Approach to metadata for Spectral Data at the Planetary Data System (PDS)

Tue Jun 15 17:52:38 CEST 2021

On Tue, Jun 15, 2021 at 3:27 AM Markus Demleitner <
msdemlei at ari.uni-heidelberg.de> wrote:

> Hi Anne,
>
> On Mon, Jun 14, 2021 at 10:44:49AM -0400, Anne Catherine Raugh wrote:
> > The tags are documented as part of the PDS4 Information model. They are
> > part of the information model label taxonomy in what we call the
> > "Primary_Result_Summary" class. The formal definition from the
> Information
> > Model (IM) is here:
> >
> >
> https://pds.nasa.gov/datastandards/documents/dd/current/PDS4_PDS_DD_1G00.html#d5e15413
>
> This points to a ToC entry for me, which then points to
>
> https://pds.nasa.gov/datastandards/documents/dd/current/PDS4_PDS_DD_1G00.html#d5e85
>
> -- and that I find intriguing, because its terms seem to be much
> closer to what for us is the relationship between a primary dataset
> and component artefacts, which we keep in the datalink/core
> vocabulary, http://www.ivoa.net/rdf/datalink/core.  I'm tempted to
> try and match the two vocabularies to see what we might be missing.
>

Check with Baptiste Ceccione - he may have attempted that very thing
already, since we're a Planetary archive. I've been reading IVOA standards
for two weeks now and I'm still working out in my mind how the mapping for
our product might work in practice for an EPN-TAP interface. And then, of
course, there are the structure translations to understand. That's the next
set of standard on my reading list.

Out of curiosity: Do you have statistics on how much the different
> product types are being used, both in terms of depth ("how many are
> there of each type?") and of breadth ("how many projects are offering
> products of some type?")?
>

I do not, and I am curious myself. Most of our data is still under the old
standard (called "PDS3") - little formal modeling, even less consistency,
very, very hard to understand easily what is in our own archive and no
access to holdings of other nodes. The PDS4 standard is the opposite - very
structured, and it would be easy to poll across nodes if we all had all our
data converted and registered. We're at least a year or two away from that.
We have over 3500 data sets to convert, each of which contains from several
hundred to several hundred thousand individual data products (a "product"
for us would be, for example, one image with its PDS4 label, bad pixel map,
quality map, and whatever other additional data unique to that image that
the label describes).

My node specializes in small bodies (I'm at the comet sub-node), so
spectroscopy is always present in at least one form for every mission we
work with, and sometimes there are multiple instruments producing spectral
data in different ranges and formats. Some of the more recent missions for
which we are the data archive are:

   - Rosetta (PSA also archives these data)
   - New Horizons
   - Deep Impact/EPOXI
   - DAWN (the NASA mission)
   - Hayabusa
   - OSIRIS-REx
   - etc.

It would be a major project to pull up even rough numbers for the data at
my own site (the comet sub-node), which is largely why it has not been
done. Once the data are migrated to PDS4 and registered, a query to the
registry would provide the numbers easily.

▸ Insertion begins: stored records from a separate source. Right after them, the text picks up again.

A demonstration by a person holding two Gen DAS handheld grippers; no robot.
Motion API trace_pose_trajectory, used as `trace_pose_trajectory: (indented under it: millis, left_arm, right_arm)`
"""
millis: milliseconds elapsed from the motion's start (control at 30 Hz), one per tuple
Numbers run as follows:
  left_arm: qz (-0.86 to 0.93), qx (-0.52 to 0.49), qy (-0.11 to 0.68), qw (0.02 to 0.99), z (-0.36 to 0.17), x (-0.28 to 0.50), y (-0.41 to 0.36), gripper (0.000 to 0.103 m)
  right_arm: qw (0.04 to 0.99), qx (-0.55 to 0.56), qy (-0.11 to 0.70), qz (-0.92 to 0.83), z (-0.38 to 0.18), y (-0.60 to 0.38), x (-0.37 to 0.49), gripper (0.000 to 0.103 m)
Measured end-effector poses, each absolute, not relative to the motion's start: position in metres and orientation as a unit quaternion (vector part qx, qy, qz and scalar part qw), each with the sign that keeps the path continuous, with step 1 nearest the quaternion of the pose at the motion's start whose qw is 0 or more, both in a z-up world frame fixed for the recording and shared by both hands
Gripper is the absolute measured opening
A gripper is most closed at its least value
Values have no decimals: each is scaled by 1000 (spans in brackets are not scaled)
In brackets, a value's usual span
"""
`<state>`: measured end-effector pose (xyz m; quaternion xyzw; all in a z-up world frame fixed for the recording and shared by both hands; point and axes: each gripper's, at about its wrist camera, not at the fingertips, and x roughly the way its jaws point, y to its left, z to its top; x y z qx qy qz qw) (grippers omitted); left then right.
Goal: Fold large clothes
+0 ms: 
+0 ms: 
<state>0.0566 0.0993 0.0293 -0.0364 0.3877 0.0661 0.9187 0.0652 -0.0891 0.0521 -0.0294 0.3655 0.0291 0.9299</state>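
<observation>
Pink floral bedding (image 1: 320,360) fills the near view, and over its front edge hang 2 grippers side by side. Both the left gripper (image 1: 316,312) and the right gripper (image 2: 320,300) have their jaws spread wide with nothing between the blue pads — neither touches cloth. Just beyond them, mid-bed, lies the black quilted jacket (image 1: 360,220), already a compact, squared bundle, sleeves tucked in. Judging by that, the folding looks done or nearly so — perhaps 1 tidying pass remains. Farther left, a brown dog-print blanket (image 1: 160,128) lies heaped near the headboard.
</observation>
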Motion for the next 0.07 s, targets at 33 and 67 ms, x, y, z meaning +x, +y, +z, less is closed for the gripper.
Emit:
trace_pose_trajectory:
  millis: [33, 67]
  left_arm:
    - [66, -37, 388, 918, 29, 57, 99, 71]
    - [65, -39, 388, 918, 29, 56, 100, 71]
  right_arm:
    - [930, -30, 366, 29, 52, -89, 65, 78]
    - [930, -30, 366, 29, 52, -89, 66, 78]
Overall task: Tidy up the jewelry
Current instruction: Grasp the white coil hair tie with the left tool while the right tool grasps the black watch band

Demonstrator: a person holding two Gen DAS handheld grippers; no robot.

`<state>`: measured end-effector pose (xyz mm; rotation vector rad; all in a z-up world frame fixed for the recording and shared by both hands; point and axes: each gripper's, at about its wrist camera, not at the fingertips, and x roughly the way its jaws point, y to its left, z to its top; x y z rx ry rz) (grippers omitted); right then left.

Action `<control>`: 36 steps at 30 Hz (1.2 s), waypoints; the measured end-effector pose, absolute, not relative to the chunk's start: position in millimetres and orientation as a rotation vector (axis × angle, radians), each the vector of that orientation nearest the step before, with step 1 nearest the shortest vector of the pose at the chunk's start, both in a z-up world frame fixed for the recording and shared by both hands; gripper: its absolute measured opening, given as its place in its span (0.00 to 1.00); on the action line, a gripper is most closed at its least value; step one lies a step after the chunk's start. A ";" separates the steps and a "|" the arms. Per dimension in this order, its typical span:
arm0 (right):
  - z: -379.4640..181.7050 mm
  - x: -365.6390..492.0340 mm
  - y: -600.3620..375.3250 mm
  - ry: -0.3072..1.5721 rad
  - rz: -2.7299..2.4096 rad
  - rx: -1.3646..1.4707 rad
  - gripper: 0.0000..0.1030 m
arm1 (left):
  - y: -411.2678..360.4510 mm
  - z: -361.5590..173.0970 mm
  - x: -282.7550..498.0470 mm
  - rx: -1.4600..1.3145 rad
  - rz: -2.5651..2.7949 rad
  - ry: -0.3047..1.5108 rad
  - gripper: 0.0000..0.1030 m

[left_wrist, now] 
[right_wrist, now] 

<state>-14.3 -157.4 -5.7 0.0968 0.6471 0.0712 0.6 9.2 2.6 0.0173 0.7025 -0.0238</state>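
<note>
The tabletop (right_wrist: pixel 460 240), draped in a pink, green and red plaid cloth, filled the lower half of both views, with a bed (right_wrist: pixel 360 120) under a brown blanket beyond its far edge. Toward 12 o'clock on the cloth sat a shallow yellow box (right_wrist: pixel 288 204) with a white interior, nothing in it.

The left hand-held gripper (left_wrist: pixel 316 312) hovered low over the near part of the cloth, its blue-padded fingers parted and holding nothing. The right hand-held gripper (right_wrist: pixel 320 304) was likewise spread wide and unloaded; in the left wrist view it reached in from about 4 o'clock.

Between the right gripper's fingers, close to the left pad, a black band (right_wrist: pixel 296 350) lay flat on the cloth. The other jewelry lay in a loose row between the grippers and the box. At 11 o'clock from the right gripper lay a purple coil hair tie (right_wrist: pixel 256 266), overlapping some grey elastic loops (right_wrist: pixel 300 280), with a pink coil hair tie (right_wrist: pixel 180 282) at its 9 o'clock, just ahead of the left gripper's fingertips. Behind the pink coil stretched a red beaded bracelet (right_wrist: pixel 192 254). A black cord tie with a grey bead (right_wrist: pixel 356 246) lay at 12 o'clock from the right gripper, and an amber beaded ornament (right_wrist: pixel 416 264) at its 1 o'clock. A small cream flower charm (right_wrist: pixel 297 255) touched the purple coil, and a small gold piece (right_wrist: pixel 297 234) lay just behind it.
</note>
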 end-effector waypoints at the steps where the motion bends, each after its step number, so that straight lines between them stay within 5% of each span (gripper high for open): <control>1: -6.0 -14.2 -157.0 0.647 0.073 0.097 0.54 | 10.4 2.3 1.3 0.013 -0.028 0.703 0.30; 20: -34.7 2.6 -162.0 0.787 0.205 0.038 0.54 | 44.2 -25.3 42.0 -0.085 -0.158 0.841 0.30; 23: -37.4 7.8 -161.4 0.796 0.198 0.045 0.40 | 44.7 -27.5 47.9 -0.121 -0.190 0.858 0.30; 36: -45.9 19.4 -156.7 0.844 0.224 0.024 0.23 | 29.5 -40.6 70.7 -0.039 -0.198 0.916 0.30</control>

Oh, and: From "Class Hierarchy" it would see to me that your (in
> effect) vocabulary is flat; for instance, I'd have expected to see
> "Context" as somehow narrower than "Document".  Was it a conscious
> design decision that it's not?
>

Yes. As I understand it, the derivation exists in the ontology database
(the Information Model "lives" in a Protegé database - the implementation
is generated almost, if not entirely, automatically from the database), but
there was push-back from many nodes representative about how complicated
the full structure looked in a label. The argument was that it was so
complicated that no user would ever use it, because they didn't want to be
bothered. So we flattened the structure, which makes it look simpler but,
in fact, makes it more complex to understand and use correctly (and also
parse and interpret). Now that people are used to looking at XML (that was
a big change from our old syntax), I think if we had that discussion again
it would end differently. So I hope we will get to revisit it for our
version 2.0.  I think it is key to discoverability across archives, not
just PDS nodes.

Closer to what we're trying in product-type is what I'm finding in
> classes like "Array_2D_Spectrum", which also have a deep hierarchy
> (cf.
>
> https://pds.nasa.gov/datastandards/documents/dd/current/PDS4_PDS_DD_1G00.html#d5e3914
> for an example).
>
> What I couldn't quite work out there: Is there a way for a machine
> (that, I think, would treat the class names as opaque) to work out
> that Array_2D_Spectrum and Array_3D_Spectrum offer spectrally
> resolved data?  And why is there no 1D spectrum?
>

If the class name is ignored, then the signifier that a product contains
spectral data would be the presence of the Spectral_Characteristics class
in the Discipline_Area of the label. The core PDS4 namespace is extensible
by adding namespaces to provide detailed metadata in more restricted
contexts. There are a number of "Discipline Dictionaries" that are used
across nodes to provide metadata specific to science discipline. The
Spectral Discipline Dictionary identified spectral dimensions and defines
binning parameters.  (I maintain this dictionary, so it has a detailed user
guide on my wiki:
https://sbnwiki.astro.umd.edu/wiki/Filling_Out_the_Spectral_Dictionary_Classes.)
If a data submitter is providing spectral data (photon spectra, that is),
then the node reviewing the data should ensure that the
Spectral_Characteristics class is also included in the data labels. If this
class is present, then the data object it describes contains spectral data.
If this class is not present, then there should be no photon-spectra in the
data. (Mass spectra, time-of-flight spectra, color spectra, etc. are not
included in this dictionary.)

There is no Array_1D_Spectrum because 1D spectra are not presented as
arrays. That looks like the single biggest problem we'll have making our
linear (that's how I think of them) spectra available through an IVOA
interface. Linear spectra are present in the archive in one of two formats:
Either a table, where each row describes the measure value and all related
parameters for one spectral bin; or as a table where each row contains one
spectrum and related data for each bin. The vast majority of the time,
these tables are ASCII, not binary. And the column content varies so widely
that attempts to define standard column sets have failed. No attempt was
ever made to define standard column names, because there was no enforcement
mechanism apart from fallible (and fickle!) human review.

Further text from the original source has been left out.